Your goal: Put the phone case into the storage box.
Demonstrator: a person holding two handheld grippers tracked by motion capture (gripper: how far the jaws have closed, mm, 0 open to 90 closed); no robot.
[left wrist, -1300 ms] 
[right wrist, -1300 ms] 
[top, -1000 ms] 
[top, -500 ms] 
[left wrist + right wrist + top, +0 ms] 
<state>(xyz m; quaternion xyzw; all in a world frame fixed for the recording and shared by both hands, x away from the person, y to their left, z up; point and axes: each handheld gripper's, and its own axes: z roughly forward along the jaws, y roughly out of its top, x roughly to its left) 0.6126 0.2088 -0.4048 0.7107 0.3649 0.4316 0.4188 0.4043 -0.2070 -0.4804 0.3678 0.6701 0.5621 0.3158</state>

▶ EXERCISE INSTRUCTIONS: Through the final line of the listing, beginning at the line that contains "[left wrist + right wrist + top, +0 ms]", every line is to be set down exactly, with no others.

▶ FINISHED TASK:
[left wrist + right wrist + top, +0 ms] 
<state>(xyz m; quaternion xyzw; all in a world frame fixed for the recording and shared by both hands, x away from the person, y to their left, z up; point and axes: each handheld gripper's, and its own axes: z roughly forward along the jaws, y roughly out of its top, x roughly to its left) 0.6126 0.2088 -0.4048 0.7107 0.3649 0.4316 0.4188 0.4043 -0.2070 -0.4804 0.3678 0.6701 0.5621 0.3158</state>

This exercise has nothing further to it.